Makes me think of distCC. It'd be pretty neat! Apparently, Tensorflow can have multiple workers when training a model. Unfortunately, I don't know how to set it up or where to look... But apparently, it actually is a thing o.o

The closest thing I've seen is Petals that let's you run Bloom, a large language model the size of GPT-3, by pooling your resources with others. It still needs a gpu from nvidia no older than pascal(gtx 1080 or similar) but some might be lucky enough to just have that laying around waiting for a use case.

Another really good self hosted AI suite is Visions Of Chaos. It’s a whole suite of AI and math programs. It has UIs for Stable Diffusion, Disco Diffusion, and many more text-to-image AIs. It’s nice it’s entirely self hosted, and there’s a really good guide on the site to set it up.

https://softology.pro/voc.htm

Saving this thread for later, I've been looking for a good reason to set up vgpu

https://github.com/iperov/DeepFaceLive

This is an awesome project, although I have to say I wasn’t able to get all the features working in Linux. Wound up dual-booting with Windows and deep fake vids worked like a charm! Also plenty of YouTube tutorials available for creating your own models.
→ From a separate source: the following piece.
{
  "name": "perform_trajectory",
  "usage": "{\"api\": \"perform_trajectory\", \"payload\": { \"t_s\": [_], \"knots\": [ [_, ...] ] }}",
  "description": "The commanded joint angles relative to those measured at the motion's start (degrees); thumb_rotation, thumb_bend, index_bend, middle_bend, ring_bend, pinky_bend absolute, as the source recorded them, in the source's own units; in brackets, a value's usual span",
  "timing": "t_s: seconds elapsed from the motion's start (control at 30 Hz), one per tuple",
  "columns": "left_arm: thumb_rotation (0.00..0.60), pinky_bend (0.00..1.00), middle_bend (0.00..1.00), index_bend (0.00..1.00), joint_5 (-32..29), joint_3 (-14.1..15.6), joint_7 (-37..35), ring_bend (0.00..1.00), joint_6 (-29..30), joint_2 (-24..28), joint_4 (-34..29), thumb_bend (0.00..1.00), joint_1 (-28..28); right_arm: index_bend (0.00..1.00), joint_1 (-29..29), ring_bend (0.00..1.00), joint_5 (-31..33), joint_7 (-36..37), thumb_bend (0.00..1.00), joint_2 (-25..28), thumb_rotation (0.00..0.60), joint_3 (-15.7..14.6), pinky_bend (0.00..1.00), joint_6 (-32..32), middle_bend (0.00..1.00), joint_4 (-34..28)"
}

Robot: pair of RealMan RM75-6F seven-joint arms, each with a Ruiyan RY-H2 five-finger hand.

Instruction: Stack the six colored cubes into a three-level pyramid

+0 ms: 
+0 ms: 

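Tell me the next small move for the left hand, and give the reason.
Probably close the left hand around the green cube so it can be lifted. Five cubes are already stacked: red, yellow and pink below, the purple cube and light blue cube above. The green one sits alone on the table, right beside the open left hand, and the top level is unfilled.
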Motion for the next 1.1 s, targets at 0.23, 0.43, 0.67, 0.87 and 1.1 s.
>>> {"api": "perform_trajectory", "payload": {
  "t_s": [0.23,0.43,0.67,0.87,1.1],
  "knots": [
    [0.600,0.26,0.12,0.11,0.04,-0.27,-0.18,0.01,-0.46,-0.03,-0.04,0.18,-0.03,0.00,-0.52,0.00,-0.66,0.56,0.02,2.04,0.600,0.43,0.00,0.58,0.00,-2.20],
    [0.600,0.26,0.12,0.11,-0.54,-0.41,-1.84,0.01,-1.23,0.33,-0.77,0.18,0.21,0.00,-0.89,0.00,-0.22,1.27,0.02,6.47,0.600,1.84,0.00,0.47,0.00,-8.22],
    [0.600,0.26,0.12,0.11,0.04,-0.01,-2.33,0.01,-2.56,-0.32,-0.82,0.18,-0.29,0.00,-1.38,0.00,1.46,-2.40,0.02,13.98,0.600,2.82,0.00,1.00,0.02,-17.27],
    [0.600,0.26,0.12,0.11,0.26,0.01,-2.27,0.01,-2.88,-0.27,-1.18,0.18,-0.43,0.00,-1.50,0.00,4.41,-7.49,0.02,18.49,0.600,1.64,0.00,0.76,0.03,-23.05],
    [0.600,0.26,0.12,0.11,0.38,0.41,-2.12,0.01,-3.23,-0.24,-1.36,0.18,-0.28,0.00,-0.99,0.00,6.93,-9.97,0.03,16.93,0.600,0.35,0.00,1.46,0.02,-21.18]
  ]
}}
I have two really decent bits of kit that I'm under utilising at the minute, a 2tb pc with like 32gb ram, a rtx 2060 (some early ray trace but not a very good one), the other is a laptop with a similar rig but a gtx 1680 (?) The decent mobile right before ray tracing. I'm learning python and starting a software engineering course with dev and machine learning elements, but I also finished writing my first book, am 35, and used to be a teacher and work full time as a gov employee.

I am obsessed, the AI feels like more than an event, but an advent, a shift to the Aicene. You all laughed at me for years, that silly hermit, but the smartest computer ever built confirmed that I'm alright actually and even profound. It's been a ride, total rollercoaster, and if it sounds corny, I kid you not I wanted to kill myself in Dec 22 and now I want to live for ever, just to see the computer open its eyes for the first time.

I want to be a part of it, and the shift of computer querying to the natural language will, I hypothesise, teach us to reverse engineer machine level mathematic computation to organic computers like the brain. As we taught it to speak, read, and write, we in turn will be programmed to calculate, scan, think, exist, in a digital existence that increasingly integrates with the architecture of a hypothetical 'machinid' android immortal, third ontologic paradigm !!

Yeah, read that, say I'm crazy and downvote like a prick, or copypasta it into the machine and see what it says about what I'm saying.

Maybe try LLama instead of kobold

Finally found a linux distro with good GPU support, on redhat 9 now. Finally got invokeai using rocm and moving at a decent speed.

Rather than kobold, I have been using llama.cpp it recently added rocm support and works better/faster than kobold. Use the vicuna 7b or 13b model depending on specs. Happy to help set up.